The Witch is an ultra low-budget horror film, and follows an English family in America in the 1630s as they deal the prospect of witchcraft. Being incredibly religious, the family start to blame each other, and themselves, for the bad things that start to happen.
Anybody who’s seen even a small amount of coverage for this film knows that it’s not your typical modern horror. It’s what people who enjoy this kind of film would call ‘a slow burn’, and what people who don’t enjoy this kind of film would call ‘boring’. I fall somewhere in the middle of those points of view. While I was never strictly speaking bored, there were a few times that I felt as if very little was happening.

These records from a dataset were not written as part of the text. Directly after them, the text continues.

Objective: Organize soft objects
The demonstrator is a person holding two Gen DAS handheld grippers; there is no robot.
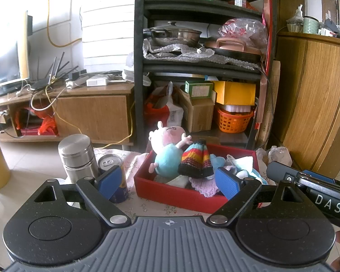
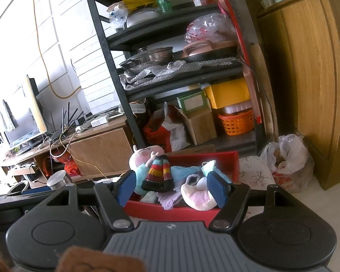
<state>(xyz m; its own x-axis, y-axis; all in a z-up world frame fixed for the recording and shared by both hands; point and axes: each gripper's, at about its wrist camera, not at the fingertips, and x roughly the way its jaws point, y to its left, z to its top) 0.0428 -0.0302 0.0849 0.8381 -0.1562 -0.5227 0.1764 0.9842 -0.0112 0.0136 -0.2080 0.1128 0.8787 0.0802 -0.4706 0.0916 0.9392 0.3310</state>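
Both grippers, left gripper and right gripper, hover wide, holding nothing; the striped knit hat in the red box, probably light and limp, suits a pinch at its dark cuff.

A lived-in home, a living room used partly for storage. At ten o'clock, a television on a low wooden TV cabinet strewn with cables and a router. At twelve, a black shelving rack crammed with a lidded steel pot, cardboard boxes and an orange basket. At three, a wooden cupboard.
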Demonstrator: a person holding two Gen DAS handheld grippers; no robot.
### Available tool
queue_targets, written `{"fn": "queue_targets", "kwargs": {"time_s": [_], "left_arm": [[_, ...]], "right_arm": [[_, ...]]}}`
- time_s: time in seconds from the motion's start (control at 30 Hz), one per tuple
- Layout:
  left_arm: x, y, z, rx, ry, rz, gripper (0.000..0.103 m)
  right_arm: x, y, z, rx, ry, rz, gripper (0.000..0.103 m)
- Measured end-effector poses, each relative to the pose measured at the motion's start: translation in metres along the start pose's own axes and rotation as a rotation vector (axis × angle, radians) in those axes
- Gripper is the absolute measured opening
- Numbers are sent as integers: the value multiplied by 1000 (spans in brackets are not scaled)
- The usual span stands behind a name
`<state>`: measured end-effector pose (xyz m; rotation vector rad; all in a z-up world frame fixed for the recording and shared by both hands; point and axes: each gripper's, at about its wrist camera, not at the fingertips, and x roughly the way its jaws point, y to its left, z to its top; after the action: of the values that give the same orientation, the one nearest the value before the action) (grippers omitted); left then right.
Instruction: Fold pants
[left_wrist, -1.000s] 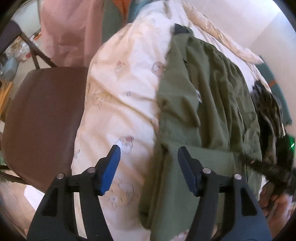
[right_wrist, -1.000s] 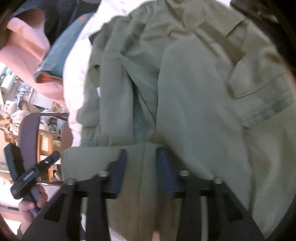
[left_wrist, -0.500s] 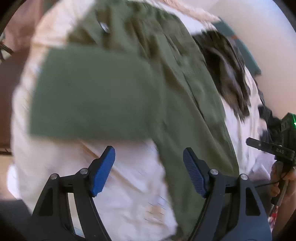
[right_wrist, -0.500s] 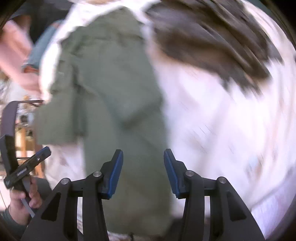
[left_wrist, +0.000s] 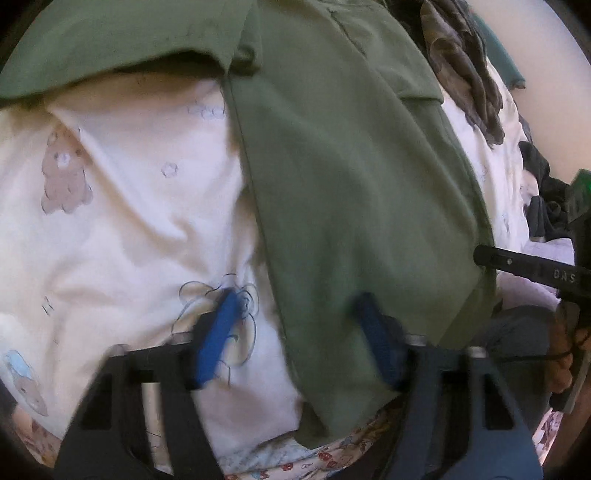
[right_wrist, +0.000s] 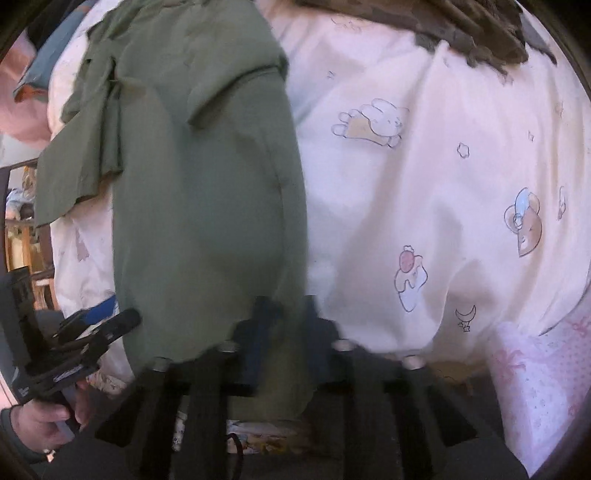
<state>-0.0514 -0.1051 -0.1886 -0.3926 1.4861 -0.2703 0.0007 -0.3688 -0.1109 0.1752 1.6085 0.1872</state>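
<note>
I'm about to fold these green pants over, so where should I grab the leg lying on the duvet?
Grip the green pants at the near hem end, one pinch on each side edge, coming down from above. The leg lies flat on the duvet with both edges exposed, so it should lift evenly.

One pair of olive-green cotton pants (left_wrist: 354, 192) lies on one bed under a white cartoon-printed duvet (left_wrist: 122, 229). One mottled brown-and-grey garment (left_wrist: 465, 70) lies at the far side. Two black tongs with blue pads are in view: the left tongs (left_wrist: 295, 332) and the right tongs (right_wrist: 286, 332).
</note>
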Motion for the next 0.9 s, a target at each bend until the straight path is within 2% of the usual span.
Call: {"fn": "queue_targets", "kwargs": {"time_s": [0.07, 0.1, 0.13, 0.27, 0.37, 0.53, 0.6, 0.67, 0.73, 0.8, 0.87, 0.9], "left_arm": [[-1, -1, -1, 11, 3, -23, 11], [-4, -2, 1, 27, 6, -33, 4], [-11, -4, 3, 37, 4, -60, 2], [-45, -10, 7, 72, -66, -103, 1], [-74, -5, 12, 39, -106, -174, 1], [-119, -5, 49, 49, -180, -206, 2], [-129, -7, 71, 59, -209, -188, 2], [-128, -14, 101, 41, -202, -181, 2], [-125, -20, 134, 60, -210, -135, 2], [-112, -23, 164, 50, -203, -93, 2], [-92, -20, 202, 59, -194, -13, 2], [-85, -15, 210, 48, -196, 3, 2]], "right_arm": [[-12, 2, -4, -2, -39, 24, 5], [-19, 2, -5, 0, -60, 59, 5], [-27, 1, -7, -6, -84, 73, 5], [-61, 1, -9, -25, -188, 144, 3], [-90, -2, -4, -24, -263, 223, 3], [-112, 6, 23, -39, -350, 322, 3], [-117, 9, 42, -41, -358, 342, 3], [-121, 15, 66, -56, -372, 340, 3], [-119, 20, 99, -66, -383, 331, 3], [-105, 24, 138, -62, -372, 312, 3], [-85, 28, 172, -68, -356, 276, 3], [-69, 28, 191, -59, -338, 268, 3]]}}
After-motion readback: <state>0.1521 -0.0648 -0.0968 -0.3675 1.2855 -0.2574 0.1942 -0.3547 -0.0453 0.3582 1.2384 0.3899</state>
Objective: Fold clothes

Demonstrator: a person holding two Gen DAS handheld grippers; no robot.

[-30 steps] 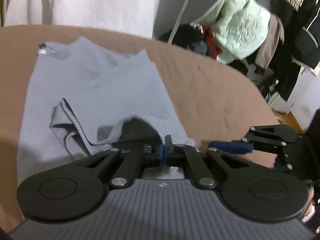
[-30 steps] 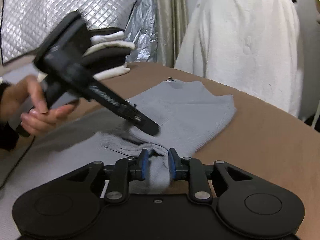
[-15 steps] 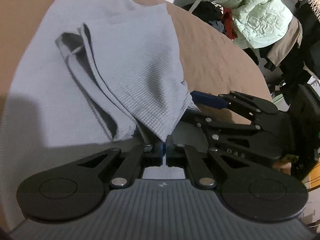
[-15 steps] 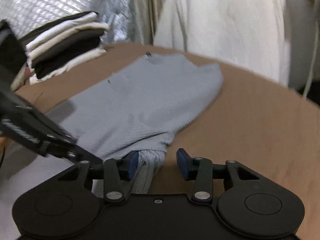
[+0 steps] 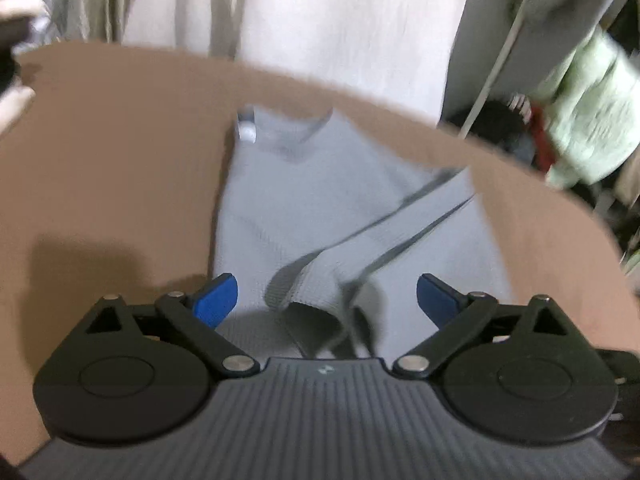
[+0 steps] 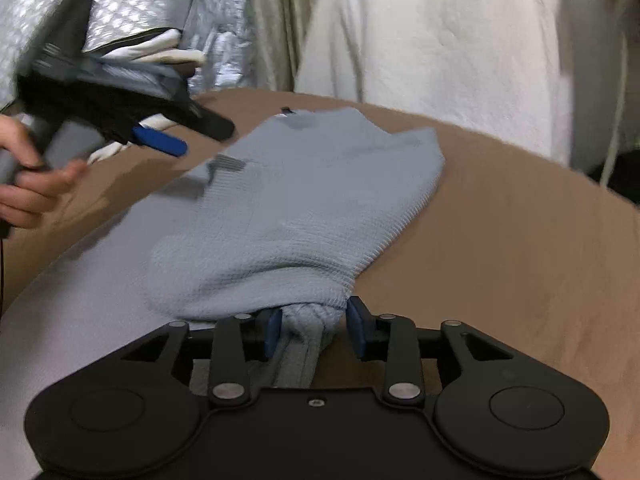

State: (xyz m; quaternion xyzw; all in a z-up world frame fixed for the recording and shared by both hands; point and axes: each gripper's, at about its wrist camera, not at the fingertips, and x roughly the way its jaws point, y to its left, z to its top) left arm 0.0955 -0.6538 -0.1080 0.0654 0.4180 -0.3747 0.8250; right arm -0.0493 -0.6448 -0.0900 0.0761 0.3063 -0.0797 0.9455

The film does work hard to maintain a constant sense of unease and tension, and sometimes this works fantastically well, but other times it sadly falls a little short.
Something unfortunately is that The Witch isn’t actually scary. I don’t mean there are no jump scares, which there aren’t, and I don’t mean that there isn’t any gore, because there is a small amount throughout, I mean there’s never really a sense of fear. There are a few scenes that made me tense, but really this film doesn’t work as a horror. This is partly due to some over the top acting that feels like it belongs on a stage and not on a screen, something that regularly took me out of the otherwise highly realistic setting.